夫はこう言ってくれました。「君は商売じゃなくて料理が好きなんでしょう?君は凄いシェフだけど商売は苦手だ。レストランをあと6カ月続けられるだけのお金はあるんだから、君がハッピーになれることをやったらどう?」。

私の料理を食べた人は皆、「才能あるよ」と褒めてくれていましたが、私にはまだ料理の腕前には自信がありませんでした。プロとしてのトレーニングを受けたことがなかったからです。

厨房はスーパーマンの電話ボックスと同じ

厨房は私が集中と尊厳を取り戻せる唯一の場所です。厨房は私だけの変身ゾーンなのです。私はそこに入るたびに違う人間になったように感じます。スーパーマンにとっての電話ボックスのようなものです。

自分の欠点に向き合わなければなりません。私は厨房以外のあらゆる場所ではADHDなのです。

私は自分の料理の才能を信じようと決心し、質の低いファストフードを作るのをやめました。利益を寄付するというアイディアも捨て(そもそも一文も稼いでいませんでした)、店名を「51ファーム」から「チョイチョイキッチン」に変えました。


キッチンで調理をするチョイさん(撮影:尾形文繁)

自分がやりたいことに邁進した途端、商売も上向きになりました。また、とても幸運なことに、多くの有名シェフの方に私のレストランに来ていただきました。
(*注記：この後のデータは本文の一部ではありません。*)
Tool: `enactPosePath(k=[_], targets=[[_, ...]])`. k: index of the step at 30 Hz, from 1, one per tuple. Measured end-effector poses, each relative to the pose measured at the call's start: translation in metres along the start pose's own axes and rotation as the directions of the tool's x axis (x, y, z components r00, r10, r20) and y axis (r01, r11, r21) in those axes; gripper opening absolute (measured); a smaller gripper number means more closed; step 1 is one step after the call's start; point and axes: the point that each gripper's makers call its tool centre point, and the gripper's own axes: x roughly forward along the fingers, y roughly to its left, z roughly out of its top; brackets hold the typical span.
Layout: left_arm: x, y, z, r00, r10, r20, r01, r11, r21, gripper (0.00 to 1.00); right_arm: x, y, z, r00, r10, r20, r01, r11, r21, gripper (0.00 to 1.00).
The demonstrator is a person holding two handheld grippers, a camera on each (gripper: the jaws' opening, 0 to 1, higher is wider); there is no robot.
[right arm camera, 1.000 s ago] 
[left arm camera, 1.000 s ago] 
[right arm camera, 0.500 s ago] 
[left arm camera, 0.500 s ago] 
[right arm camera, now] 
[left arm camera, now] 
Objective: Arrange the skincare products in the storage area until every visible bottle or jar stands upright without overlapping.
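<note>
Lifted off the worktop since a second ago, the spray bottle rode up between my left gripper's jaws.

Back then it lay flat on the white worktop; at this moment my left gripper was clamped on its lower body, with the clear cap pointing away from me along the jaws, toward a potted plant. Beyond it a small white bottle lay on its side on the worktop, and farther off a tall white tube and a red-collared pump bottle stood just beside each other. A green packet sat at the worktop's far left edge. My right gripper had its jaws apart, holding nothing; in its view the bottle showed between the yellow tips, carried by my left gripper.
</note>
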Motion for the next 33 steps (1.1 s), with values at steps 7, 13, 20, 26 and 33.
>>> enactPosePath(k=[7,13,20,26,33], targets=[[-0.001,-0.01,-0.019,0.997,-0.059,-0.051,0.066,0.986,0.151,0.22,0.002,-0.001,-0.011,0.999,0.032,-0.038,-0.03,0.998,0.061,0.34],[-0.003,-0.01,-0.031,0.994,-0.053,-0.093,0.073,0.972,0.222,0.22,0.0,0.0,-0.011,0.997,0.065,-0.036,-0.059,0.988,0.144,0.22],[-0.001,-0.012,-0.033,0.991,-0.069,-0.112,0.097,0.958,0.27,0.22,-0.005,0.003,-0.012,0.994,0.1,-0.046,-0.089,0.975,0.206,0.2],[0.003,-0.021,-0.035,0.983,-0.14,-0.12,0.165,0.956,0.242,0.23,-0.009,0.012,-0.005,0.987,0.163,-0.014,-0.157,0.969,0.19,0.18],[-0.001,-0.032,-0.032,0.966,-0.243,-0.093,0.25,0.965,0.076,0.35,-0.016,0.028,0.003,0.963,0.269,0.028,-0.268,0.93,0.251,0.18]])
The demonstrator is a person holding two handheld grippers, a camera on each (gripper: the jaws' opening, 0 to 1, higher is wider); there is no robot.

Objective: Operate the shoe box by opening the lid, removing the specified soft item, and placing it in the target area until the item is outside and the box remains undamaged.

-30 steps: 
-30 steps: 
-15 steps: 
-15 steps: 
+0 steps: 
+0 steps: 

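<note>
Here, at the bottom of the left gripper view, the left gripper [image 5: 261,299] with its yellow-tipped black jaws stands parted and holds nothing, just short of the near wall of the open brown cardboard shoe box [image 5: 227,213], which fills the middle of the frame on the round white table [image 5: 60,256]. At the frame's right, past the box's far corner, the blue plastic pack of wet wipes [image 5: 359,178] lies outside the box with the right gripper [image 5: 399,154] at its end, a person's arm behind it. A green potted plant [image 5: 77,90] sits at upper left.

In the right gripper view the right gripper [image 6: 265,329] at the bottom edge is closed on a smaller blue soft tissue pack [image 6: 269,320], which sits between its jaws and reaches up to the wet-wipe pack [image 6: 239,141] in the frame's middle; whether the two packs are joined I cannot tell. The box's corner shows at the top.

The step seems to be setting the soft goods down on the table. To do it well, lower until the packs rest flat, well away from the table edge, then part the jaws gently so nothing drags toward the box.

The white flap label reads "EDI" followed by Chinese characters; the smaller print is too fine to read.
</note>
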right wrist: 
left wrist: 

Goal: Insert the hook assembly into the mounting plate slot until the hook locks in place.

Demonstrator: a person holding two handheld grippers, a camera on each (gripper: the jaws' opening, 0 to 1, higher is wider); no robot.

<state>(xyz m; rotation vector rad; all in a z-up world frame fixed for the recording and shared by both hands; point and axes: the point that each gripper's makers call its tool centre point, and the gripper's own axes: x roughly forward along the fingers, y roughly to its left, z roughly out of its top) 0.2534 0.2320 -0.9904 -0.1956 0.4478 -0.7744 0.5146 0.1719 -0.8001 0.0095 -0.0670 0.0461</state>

彼らは親切にも料理の秘密を教えてくれたのです。

中国料理には「鹵水(ローソイ)」と呼ぶ醤油や中華スパイスなどを混ぜた有名な調味液があり、これは肉などを漬けるのに使われます。あるシェフは彼のレストランで使っている鹵水の秘伝レシピ、そして、なんとタレの一部を譲ってくれたのです(鹵水は継ぎ足して使われることが多く、レシピとタレの一部を譲るというのはビジネスの秘密を教えてくれるのと同様とも言えます)。

私の料理の腕が上がっていくにつれ、香港の主要メディアの多くが取材に訪れるようになりました。例えば、私のスペシャリティである「鶏の中華風煮込み」は、香港で最も人気のあるフードマガジンの表紙を飾りました。


鶏の中華風煮込み(写真:筆者提供)

2015年には香港の英字紙『サウス・チャイナ・モーニングポスト』で、「香港で5本の指に入る隠れ家プライベートキッチン」と書いていただきました。CNNで「香港でトップ10に入るプライベートキッチン」と評価されたこともあります。


鯛の自家製蒜蓉豆豉醤和え(撮影:尾形文繁)

女王だけれど、「王」ではない

日本のBS-TBSも香港に来て、店の中で私にインタビューをしました。

ある有力雑誌も、私のことを「プライベートキッチンの女王」と呼びました。

しかし、女王は「王」ではありません。

私は香港で最も人気のある番組にゲストシェフとして出演しました。私は25話中で唯一の女性シェフという名誉を得たものの、他の男性シェフたちが「セレブリティシェフ」と呼ばれる一方、私の肩書は「プライベートキッチンのオーナー」でした。

男性優位の職業では、女性には地位がまったくありません。地位がある女性がいると、一部の男性によって排除されてしまいます。彼らはその女性のことを影で悪く言うのです。

もちろん、全ての男性シェフがそこまで酷いわけではありませんが、女性の心の中にはつねにある種の不快感があります。

こうした中、私は日本の食材を使って中華料理を作る研究に没頭していくのです。それについてはまた今度お話ししましょう。